Work request: Take the data that follows and return it exactly.

Information supplied:
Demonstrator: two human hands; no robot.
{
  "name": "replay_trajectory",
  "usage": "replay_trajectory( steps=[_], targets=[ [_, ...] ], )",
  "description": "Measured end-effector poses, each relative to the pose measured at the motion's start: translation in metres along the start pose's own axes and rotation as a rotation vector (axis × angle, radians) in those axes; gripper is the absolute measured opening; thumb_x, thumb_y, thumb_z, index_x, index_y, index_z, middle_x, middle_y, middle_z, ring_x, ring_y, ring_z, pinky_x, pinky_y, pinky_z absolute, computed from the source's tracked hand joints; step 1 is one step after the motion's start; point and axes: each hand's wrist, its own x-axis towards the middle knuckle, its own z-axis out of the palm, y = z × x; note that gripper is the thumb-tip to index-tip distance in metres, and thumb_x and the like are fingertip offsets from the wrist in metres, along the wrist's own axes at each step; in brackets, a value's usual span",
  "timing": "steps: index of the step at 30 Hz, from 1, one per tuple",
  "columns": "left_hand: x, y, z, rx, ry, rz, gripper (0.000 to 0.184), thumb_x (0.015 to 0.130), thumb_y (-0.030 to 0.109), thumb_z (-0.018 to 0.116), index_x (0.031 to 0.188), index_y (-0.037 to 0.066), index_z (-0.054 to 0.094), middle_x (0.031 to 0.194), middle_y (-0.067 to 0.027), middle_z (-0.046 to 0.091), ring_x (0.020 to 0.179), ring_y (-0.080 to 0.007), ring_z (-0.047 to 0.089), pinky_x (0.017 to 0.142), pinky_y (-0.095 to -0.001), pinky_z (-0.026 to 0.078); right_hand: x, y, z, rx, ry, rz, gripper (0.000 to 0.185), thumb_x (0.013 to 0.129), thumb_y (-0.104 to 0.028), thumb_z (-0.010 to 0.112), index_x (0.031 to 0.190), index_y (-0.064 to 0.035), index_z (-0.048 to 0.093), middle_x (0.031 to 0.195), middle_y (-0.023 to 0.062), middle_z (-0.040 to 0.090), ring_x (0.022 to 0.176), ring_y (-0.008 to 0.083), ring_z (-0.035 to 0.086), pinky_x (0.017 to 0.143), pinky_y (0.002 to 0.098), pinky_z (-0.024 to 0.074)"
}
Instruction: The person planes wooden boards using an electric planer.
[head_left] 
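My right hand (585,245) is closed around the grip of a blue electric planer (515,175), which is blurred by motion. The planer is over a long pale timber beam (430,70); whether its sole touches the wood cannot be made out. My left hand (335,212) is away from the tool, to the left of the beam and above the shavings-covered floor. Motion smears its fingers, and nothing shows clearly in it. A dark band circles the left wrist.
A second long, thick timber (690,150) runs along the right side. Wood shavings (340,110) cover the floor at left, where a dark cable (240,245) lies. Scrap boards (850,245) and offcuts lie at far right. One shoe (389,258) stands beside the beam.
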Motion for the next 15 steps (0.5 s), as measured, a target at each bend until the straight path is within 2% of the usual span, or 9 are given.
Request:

Your solution:
Demonstrator: two human hands; no robot.
{
  "name": "replay_trajectory",
  "usage": "replay_trajectory( steps=[_], targets=[ [_, ...] ], )",
  "description": "Measured end-effector poses, each relative to the pose measured at the motion's start: translation in metres along the start pose's own axes and rotation as a rotation vector (axis × angle, radians) in those axes; gripper is the absolute measured opening; thumb_x, thumb_y, thumb_z, index_x, index_y, index_z, middle_x, middle_y, middle_z, ring_x, ring_y, ring_z, pinky_x, pinky_y, pinky_z absolute, computed from the source's tracked hand joints; step 1 is one step after the motion's start; point and axes: each hand's wrist, its own x-axis towards the middle knuckle, its own z-axis out of the palm, y = z × x; note that gripper is the thumb-tip to index-tip distance in metres, and thumb_x and the like are fingertip offsets from the wrist in metres, along the wrist's own axes at each step; in brackets, a value's usual span",
  "timing": "steps: index of the step at 30 Hz, from 1, one per tuple",
  "columns": "left_hand: x, y, z, rx, ry, rz, gripper (0.000 to 0.184), thumb_x (0.015 to 0.130), thumb_y (-0.030 to 0.109), thumb_z (-0.018 to 0.116), index_x (0.031 to 0.188), index_y (-0.037 to 0.066), index_z (-0.054 to 0.094), middle_x (0.031 to 0.194), middle_y (-0.067 to 0.027), middle_z (-0.046 to 0.091), ring_x (0.020 to 0.179), ring_y (-0.080 to 0.007), ring_z (-0.047 to 0.089), pinky_x (0.017 to 0.142), pinky_y (-0.095 to -0.001), pinky_z (-0.026 to 0.078); right_hand: x, y, z, rx, ry, rz, gripper (0.000 to 0.185), thumb_x (0.013 to 0.129), thumb_y (-0.104 to 0.028), thumb_z (-0.010 to 0.112), index_x (0.031 to 0.190), index_y (-0.064 to 0.035), index_z (-0.048 to 0.093), middle_x (0.031 to 0.195), middle_y (-0.023 to 0.062), middle_z (-0.040 to 0.090), ring_x (0.022 to 0.176), ring_y (-0.008 to 0.083), ring_z (-0.035 to 0.086), pinky_x (0.017 to 0.143), pinky_y (0.002 to 0.098), pinky_z (-0.024 to 0.074)"
}
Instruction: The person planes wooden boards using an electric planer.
[head_left] 
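My right hand (585,245) is closed around the grip of a blue electric planer (515,175), which is blurred by motion. The planer is over a long pale timber beam (430,70); whether its sole touches the wood cannot be made out. My left hand (335,212) is away from the tool, to the left of the beam and above the shavings-covered floor. Motion smears its fingers, and nothing shows clearly in it. A dark band circles the left wrist.
A second long, thick timber (690,150) runs along the right side. Wood shavings (340,110) cover the floor at left, where a dark cable (240,245) lies. Scrap boards (850,245) and offcuts lie at far right. One shoe (389,258) stands beside the beam.
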Motion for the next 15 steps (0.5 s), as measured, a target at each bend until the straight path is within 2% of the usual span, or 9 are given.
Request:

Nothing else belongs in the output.